When using a non-array type "any", often, updates to keys in the SG will reflect in the cache, but upon bot reboot, the state of that key reverts back to what it had previously; updates do not get properly saved.

I highly suggest to give the settings branch a shot, it's a klasa-wide breaking change (specially if you use settings), that should fix the problems with the cache having data that is not in the database.

When using an array type "any", adding objects to the array causes unexpected behavior. For instance, let's say the array is empty. I add {1: "stuff"}. This correctly gets added to key 0 of the array. But when I then add {2: "more stuff"}, what ends up happening is key 0 of the array remains the same, but key 1 ends up containing {1: "stuff", 2: "more stuff"} when it should only contain {2: "more stuff"} (since key 0 already has the other object). Furthermore, sometimes an array key will get overwritten, or dropped upon bot reboot.

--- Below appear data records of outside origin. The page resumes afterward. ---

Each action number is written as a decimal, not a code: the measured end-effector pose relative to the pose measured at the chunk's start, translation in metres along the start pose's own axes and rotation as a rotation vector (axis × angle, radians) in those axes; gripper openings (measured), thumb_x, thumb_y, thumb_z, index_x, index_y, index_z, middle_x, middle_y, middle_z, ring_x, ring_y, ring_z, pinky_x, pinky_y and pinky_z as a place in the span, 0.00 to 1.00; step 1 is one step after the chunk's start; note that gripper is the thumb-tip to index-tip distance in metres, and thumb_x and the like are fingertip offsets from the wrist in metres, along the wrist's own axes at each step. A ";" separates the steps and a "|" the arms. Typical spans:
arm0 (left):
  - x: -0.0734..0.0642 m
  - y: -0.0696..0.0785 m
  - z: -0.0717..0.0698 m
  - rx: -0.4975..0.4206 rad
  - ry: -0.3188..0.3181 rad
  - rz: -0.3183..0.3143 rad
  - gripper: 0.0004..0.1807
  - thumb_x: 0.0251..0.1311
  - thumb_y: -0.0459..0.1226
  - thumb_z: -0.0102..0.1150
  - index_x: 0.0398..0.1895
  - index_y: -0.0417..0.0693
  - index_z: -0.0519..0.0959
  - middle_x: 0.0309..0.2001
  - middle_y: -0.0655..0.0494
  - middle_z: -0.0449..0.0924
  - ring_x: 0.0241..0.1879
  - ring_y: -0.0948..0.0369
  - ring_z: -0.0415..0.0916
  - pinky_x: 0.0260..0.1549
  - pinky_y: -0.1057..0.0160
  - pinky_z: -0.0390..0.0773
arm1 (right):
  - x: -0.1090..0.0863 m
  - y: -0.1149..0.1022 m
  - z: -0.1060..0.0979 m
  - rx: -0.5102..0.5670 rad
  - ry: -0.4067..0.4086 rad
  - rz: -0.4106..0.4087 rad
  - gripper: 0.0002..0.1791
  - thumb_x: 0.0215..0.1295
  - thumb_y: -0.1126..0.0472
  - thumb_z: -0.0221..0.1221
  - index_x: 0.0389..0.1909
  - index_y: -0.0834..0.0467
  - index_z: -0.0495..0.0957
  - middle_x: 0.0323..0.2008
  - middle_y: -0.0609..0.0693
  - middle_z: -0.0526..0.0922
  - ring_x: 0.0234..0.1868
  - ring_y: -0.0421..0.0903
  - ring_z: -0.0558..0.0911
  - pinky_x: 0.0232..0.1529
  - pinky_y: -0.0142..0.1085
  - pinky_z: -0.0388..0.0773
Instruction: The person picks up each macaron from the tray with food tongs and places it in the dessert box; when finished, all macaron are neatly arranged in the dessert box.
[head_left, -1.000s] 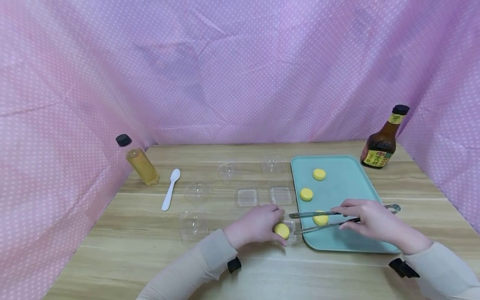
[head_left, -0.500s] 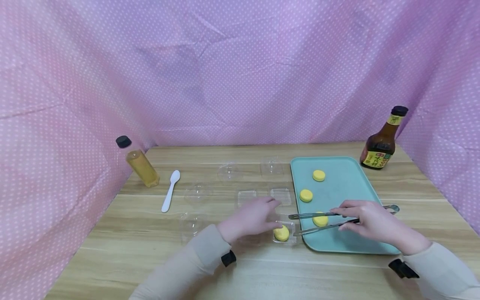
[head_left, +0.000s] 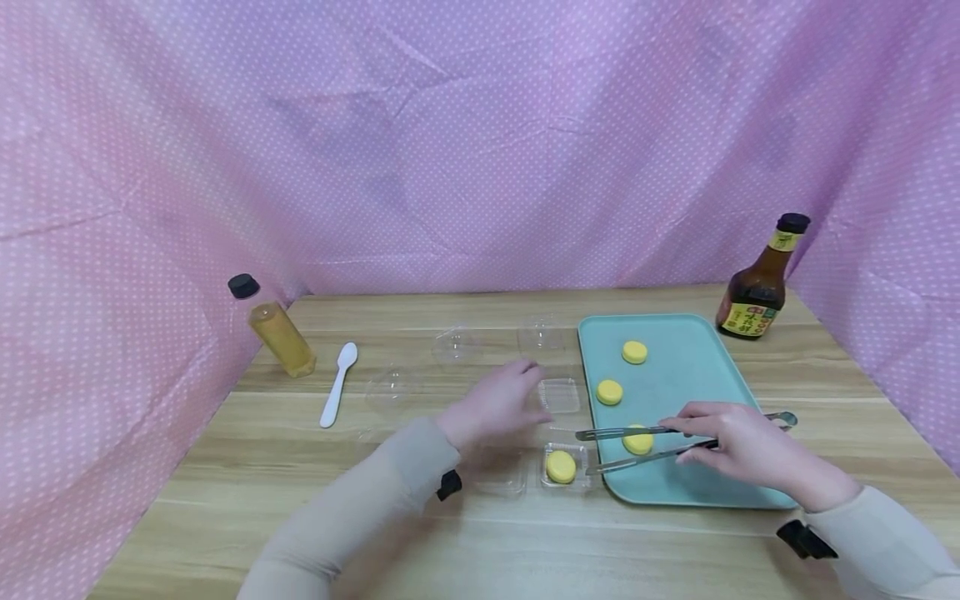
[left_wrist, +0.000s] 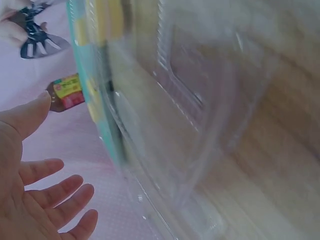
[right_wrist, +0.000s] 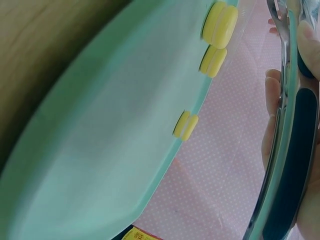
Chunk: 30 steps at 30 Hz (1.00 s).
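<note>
My right hand (head_left: 742, 437) grips metal tongs (right_wrist: 290, 165) with dark handle grips, their parted arms reaching over the left part of the mint-green tray (head_left: 686, 367). One yellow macaron (head_left: 637, 439) on the tray shows between the tong arms; two more macarons (head_left: 610, 392) lie farther back. Left of the tongs' tips, another macaron (head_left: 561, 467) sits in a small clear plastic container (head_left: 585, 481). My left hand (head_left: 495, 406) hovers over the clear containers with nothing in it; its fingers are spread in the left wrist view. Beside it lies a container base (head_left: 559, 397).
Several clear domed lids (head_left: 457, 343) lie left and behind on the wooden table (head_left: 225, 500). A white spoon (head_left: 339, 385) and a bottle of yellowish liquid (head_left: 281, 333) stand at the left. A brown sauce bottle (head_left: 757, 292) is behind the tray; pink dotted cloth (head_left: 480, 167) surrounds the table.
My left hand has left the macaron in the container and moved left and away from me. My right hand and the tongs have stayed almost still.
</note>
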<state>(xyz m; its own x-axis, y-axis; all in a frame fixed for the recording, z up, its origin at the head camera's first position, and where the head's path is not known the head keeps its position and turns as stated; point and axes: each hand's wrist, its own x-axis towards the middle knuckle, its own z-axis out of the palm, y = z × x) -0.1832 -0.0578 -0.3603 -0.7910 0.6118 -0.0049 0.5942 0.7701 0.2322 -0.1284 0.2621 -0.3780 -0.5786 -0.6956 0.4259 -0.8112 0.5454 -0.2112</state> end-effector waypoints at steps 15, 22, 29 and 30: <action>0.028 -0.009 0.006 0.044 -0.097 -0.067 0.43 0.53 0.58 0.61 0.68 0.47 0.62 0.67 0.47 0.63 0.66 0.50 0.63 0.66 0.43 0.60 | 0.000 0.000 0.002 -0.011 0.003 -0.008 0.25 0.39 0.61 0.73 0.44 0.56 0.83 0.33 0.43 0.82 0.29 0.29 0.74 0.26 0.18 0.66; 0.033 -0.007 0.008 0.057 -0.126 -0.086 0.44 0.52 0.59 0.62 0.69 0.48 0.62 0.68 0.47 0.61 0.66 0.50 0.62 0.67 0.45 0.58 | 0.000 0.001 0.002 0.001 0.005 -0.015 0.24 0.39 0.62 0.73 0.44 0.56 0.83 0.33 0.43 0.82 0.29 0.29 0.74 0.26 0.18 0.66; 0.035 -0.007 0.010 0.069 -0.141 -0.079 0.43 0.53 0.58 0.62 0.68 0.49 0.63 0.66 0.48 0.64 0.64 0.50 0.65 0.67 0.46 0.60 | -0.001 0.003 0.002 0.017 0.003 -0.028 0.24 0.40 0.61 0.73 0.44 0.57 0.83 0.34 0.44 0.82 0.29 0.29 0.74 0.26 0.18 0.66; 0.035 -0.007 0.010 0.070 -0.145 -0.079 0.42 0.53 0.58 0.62 0.68 0.49 0.63 0.66 0.48 0.64 0.64 0.50 0.65 0.67 0.47 0.60 | -0.001 0.003 0.002 0.016 0.003 -0.028 0.24 0.40 0.61 0.73 0.44 0.57 0.83 0.34 0.44 0.82 0.29 0.29 0.74 0.26 0.18 0.66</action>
<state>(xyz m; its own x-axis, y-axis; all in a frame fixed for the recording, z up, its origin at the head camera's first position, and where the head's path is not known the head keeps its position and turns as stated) -0.2138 -0.0397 -0.3717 -0.8091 0.5650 -0.1614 0.5442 0.8242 0.1570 -0.1305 0.2634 -0.3814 -0.5553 -0.7093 0.4342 -0.8284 0.5179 -0.2134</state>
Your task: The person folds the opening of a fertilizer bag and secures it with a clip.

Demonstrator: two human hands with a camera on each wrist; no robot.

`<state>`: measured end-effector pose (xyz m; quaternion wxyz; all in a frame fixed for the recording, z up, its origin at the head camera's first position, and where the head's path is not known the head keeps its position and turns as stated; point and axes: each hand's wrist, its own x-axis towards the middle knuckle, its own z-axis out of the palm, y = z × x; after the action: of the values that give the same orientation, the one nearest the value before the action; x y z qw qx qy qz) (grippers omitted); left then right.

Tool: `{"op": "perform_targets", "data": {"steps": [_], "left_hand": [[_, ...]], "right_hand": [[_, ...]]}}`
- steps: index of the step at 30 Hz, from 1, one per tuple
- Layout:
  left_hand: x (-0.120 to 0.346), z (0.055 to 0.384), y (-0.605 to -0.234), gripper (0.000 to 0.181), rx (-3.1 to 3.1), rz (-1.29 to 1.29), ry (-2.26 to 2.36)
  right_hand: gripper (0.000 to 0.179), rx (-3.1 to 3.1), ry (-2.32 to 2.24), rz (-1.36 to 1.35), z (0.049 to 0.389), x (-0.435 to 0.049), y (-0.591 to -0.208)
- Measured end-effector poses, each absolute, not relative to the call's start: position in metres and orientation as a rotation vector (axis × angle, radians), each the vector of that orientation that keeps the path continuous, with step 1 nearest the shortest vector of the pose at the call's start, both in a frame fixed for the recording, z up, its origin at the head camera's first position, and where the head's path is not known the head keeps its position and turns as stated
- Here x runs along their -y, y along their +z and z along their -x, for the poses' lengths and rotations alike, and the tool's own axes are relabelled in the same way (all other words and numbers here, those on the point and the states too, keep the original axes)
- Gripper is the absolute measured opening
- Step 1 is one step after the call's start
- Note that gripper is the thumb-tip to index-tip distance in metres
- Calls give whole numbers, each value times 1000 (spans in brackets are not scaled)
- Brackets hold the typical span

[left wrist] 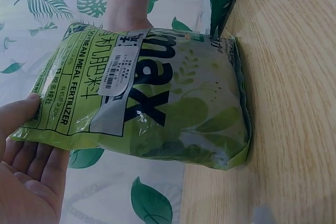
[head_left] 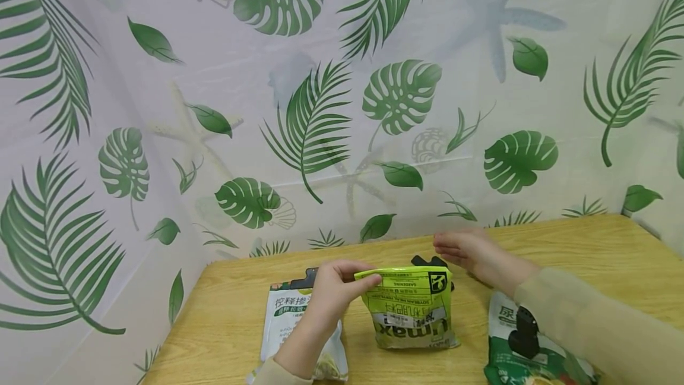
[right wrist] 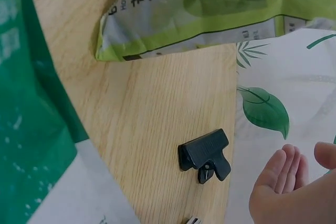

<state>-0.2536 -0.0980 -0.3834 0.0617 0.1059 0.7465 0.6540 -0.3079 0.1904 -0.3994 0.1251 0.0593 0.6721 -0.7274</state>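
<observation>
**Left hand pinches the top of a lime bag; right hand open beside a clip**

A person's two hands work above a wooden table. The left hand grips the top corner of a lime bag, thumb on the printed front and fingers tucked behind. The bag sits just right of that hand and hangs down from it, upright, its lettering upside down; one line reads "Soybean Meal Fertilizer". Its base appears to rest on the table, though the contact is hard to see.

The right hand holds nothing. It is open, fingers together and only slightly bent, thumb apart, raised beyond the bag's right side. Just beside its fingertips, on the palm side and behind the bag, a loose black clip lies on the table.

Beneath the left hand and forearm is a white bag, with a dark clip at its top edge, just left of the hand. Below the right forearm lies a dark-green bag with a white upper part, bearing another black clip and partly covered by the beige sleeve. Beyond both hands rises a pale leaf-print wall.
</observation>
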Motion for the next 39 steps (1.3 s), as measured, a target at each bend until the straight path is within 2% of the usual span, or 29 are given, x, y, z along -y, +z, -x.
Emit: {"op": "perform_targets", "data": {"steps": [8, 18, 39], "left_hand": [[98, 254, -383, 24, -2262, -331, 1966], [98, 253, -381, 25, -2240, -344, 1973], [99, 253, -381, 24, -2242, -323, 1966]], "right_hand": [[53, -2055, -2042, -233, 311, -184, -400], [49, -2078, -2037, -285, 317, -180, -404], [51, -2124, -1969, -337, 327, -189, -419]]}}
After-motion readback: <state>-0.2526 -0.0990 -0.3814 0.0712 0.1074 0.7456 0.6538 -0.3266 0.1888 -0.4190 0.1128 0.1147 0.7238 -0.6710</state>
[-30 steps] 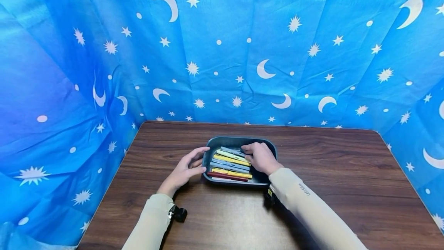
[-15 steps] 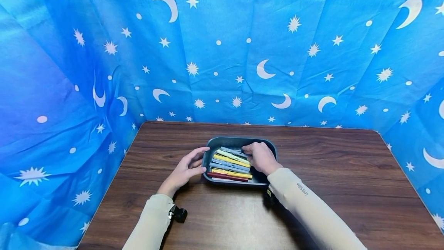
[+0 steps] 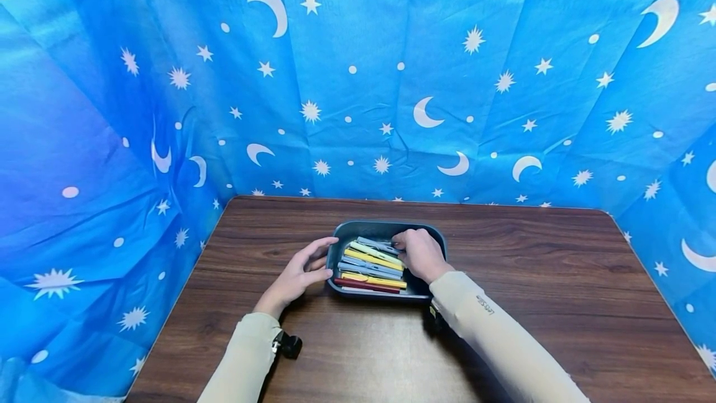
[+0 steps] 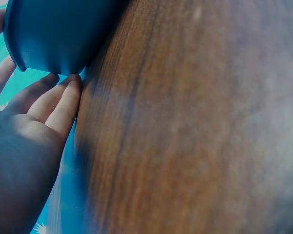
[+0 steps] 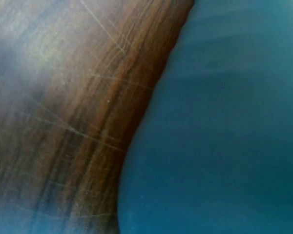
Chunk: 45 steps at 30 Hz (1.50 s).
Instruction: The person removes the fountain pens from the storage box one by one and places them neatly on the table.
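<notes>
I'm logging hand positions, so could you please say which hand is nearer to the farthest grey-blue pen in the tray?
The right hand, at the right end of that grey-blue pen; the left hand is outside the tray, at its left end.

Compared with one second ago, the fingertips of the right hand [image 3: 424, 255] have gone slightly toward 3 o'clock. The farthest grey-blue pen [image 3: 371, 243] has slid a little in this same direction. At its 4 o'clock end, the pale green pen [image 3: 376, 252] is now less covered. The right sleeve [image 3: 495, 334] has shifted slightly toward 9 o'clock.
</notes>
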Each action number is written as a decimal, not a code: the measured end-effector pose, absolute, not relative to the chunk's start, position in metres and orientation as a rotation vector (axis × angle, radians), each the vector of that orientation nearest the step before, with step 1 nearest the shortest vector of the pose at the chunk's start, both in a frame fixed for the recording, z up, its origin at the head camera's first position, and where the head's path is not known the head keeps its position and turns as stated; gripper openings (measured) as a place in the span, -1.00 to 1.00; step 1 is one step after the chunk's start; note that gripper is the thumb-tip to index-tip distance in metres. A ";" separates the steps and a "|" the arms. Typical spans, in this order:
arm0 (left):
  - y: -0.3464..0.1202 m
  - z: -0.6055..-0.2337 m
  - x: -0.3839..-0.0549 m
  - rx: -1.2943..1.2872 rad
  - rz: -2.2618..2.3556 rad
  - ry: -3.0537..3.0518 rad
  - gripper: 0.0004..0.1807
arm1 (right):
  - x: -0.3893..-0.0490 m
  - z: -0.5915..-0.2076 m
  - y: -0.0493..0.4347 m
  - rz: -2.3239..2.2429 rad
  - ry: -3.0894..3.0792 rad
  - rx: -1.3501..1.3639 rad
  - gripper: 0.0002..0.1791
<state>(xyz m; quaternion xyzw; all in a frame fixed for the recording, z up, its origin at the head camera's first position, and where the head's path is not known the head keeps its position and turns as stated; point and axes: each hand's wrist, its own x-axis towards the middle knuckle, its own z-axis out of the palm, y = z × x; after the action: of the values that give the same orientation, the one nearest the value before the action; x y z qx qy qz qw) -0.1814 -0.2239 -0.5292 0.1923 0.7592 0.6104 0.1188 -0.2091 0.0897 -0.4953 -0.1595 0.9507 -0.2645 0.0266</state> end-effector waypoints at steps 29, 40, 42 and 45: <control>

You're going to need to give me reproducible code for this, I can't reproduce this bug in either branches.

Sometimes when using objects, upon bot reboot, key 0 of the object or array becomes a circular. This behavior was too random for me to be able to pinpoint steps to reproduce.

Honestly your fault for giving SG circular objects, you know how badly it behaves. Only "fix" I know for this is to JSON.parse(JSON.stringify(data)) so it throws in circulars and serializes objects well. Again, the settings branch should throw in this case, without updating cache nor the database.

TL;DR: SG needs to be optimized so we can efficiently and reliably use objects in it without having to resort to creating a bunch of folders / folder keys to get stable operation (and folders / folder keys do not allow for dynamic schemas like objects do).

May I have your definition of optimization? In terms of performance it's pretty fast, in terms of functionality, it's been working for years.

Probably not going to happen, but bring back async SG; or at least allow a way for changing the schema on the fly. This made it convenient when I needed to manipulate the data structure of my SG without relying on unpredictable objects as mentioned in 1.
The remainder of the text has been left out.